In our last campaign, I re-used three adventures that were major enough to involve a serious reskinning: Chagmat, The Fell Pass, and The Caverns of Thracia. I re-used these as Dowanthal Peak, The Broken Road, and The Lost City.

Larry DiTillio’s original Chagmat was set in the town of Byr. In Dowanthal Peak (PDF File, 786.1 KB) I replaced Byr with Weaving, to add to the spider-motif. And it is right next to Michael Malone’s The Wandering Trees, which is now set in the weaving wood, also playing on the name.

Because I’m skinning this adventure specifically for my group, it also uses player character names when appropriate—Alvin is the warrior of the group, and the obviously big man.
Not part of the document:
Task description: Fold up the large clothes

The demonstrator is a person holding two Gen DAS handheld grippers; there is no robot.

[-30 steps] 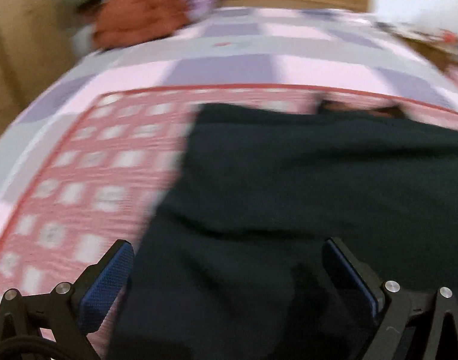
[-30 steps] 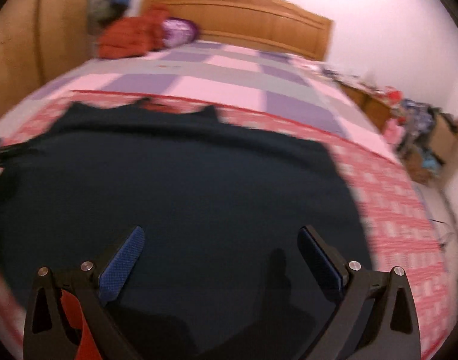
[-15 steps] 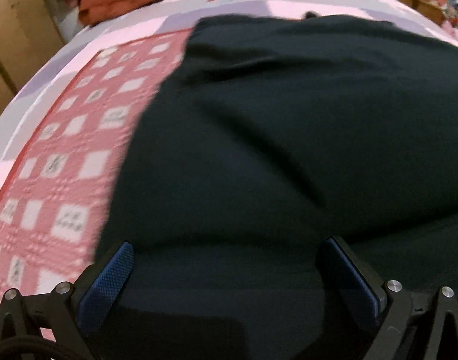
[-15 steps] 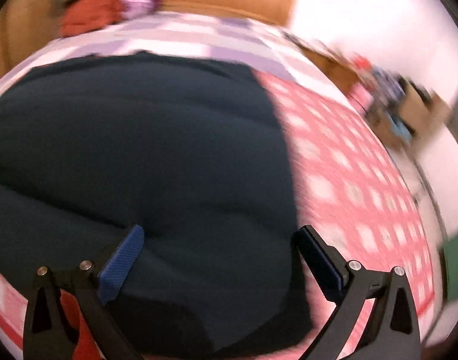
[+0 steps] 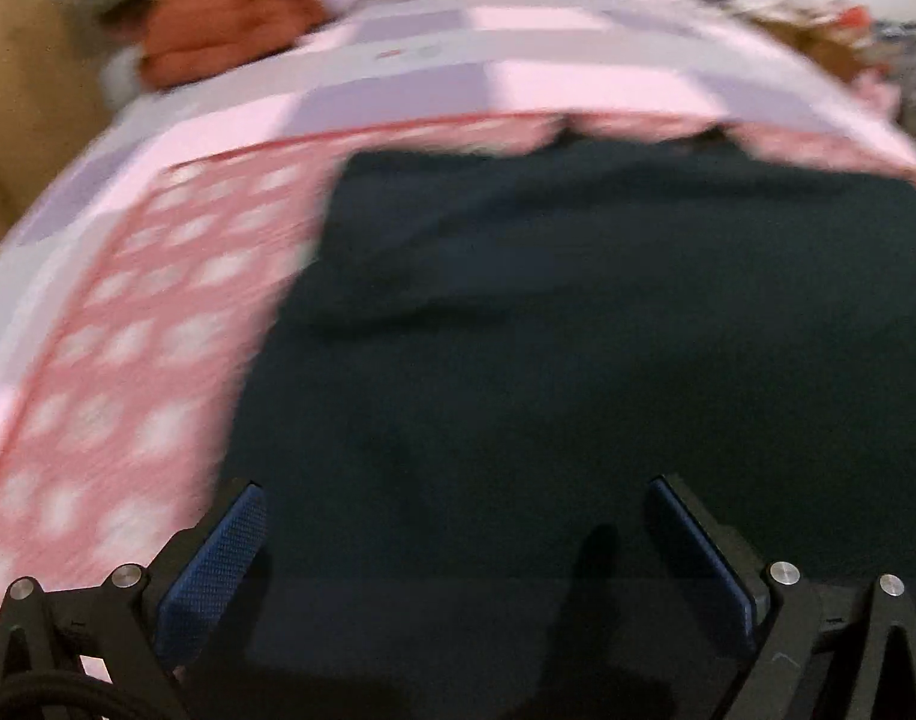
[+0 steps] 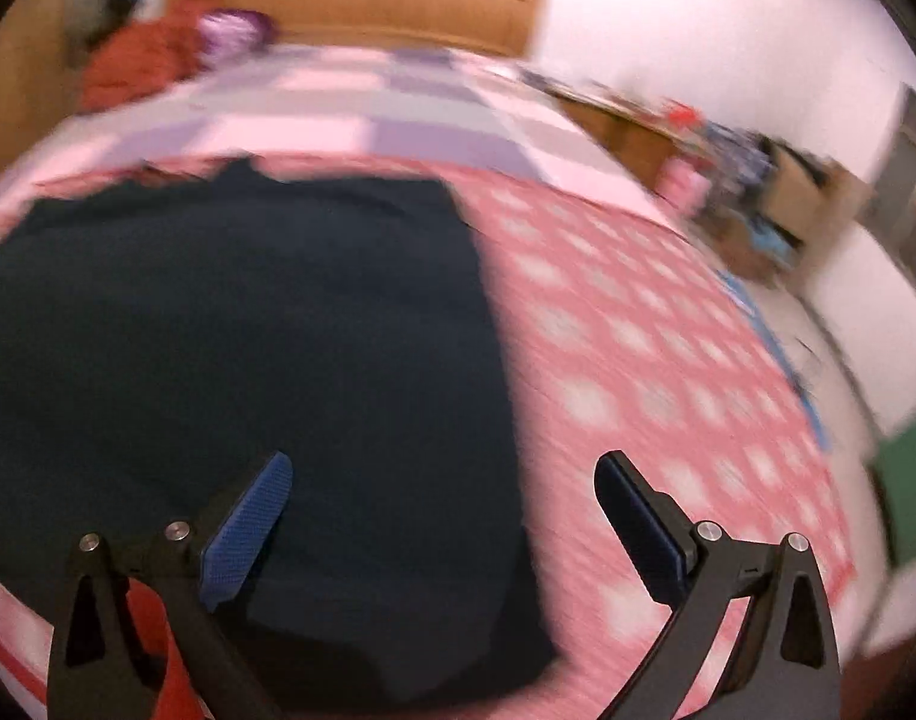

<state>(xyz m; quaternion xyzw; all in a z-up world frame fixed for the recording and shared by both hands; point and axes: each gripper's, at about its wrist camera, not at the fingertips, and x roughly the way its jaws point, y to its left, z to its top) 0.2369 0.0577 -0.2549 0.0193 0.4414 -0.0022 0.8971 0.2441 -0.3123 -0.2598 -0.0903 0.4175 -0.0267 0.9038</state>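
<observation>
A large dark garment (image 5: pixel 577 312) lies spread flat on a bed with a pink and red checked cover (image 5: pixel 116 360). It also shows in the right wrist view (image 6: pixel 248 324), with its right edge running down the middle. My left gripper (image 5: pixel 452 498) is open and empty above the garment's near left part. My right gripper (image 6: pixel 443 474) is open and empty above the garment's near right edge, its right finger over the checked cover (image 6: pixel 667 372). Both views are blurred by motion.
A red-brown heap of cloth (image 6: pixel 140 66) and a purple item (image 6: pixel 233 33) lie at the bed's far left by the wooden headboard (image 6: pixel 362 6). A cluttered low shelf (image 6: pixel 727 162) stands along the right wall.
Both grippers have pulled back and tilted up from the garment since half a second ago. The right gripper has also shifted right, over the garment's right edge. Both stayed open.
</observation>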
I’ve converted the language in the original to match the language of the underground in our game. This paid off in spades later, when the mage’s player took the time to decipher the code based on learning a similar language. He recognized that the symbols matched those from a different language, replaced the symbols phonetically, and successfully deduced the trigger words for the Belt of Walking! You can see more of this language in The World of Highland Guidebook.

There are several question marks throughout the reskin. These are things I didn’t need to know right away, either because they pertained more to The Wandering Trees—such as the notes on the Great Ash—or because I didn’t think it worth figuring it out right away. If the question marks are still there, that means I was right. The vision of the ground cracking beneath them, for example, eventually came to light in the mountains to the northwest when they met an ancient oracle.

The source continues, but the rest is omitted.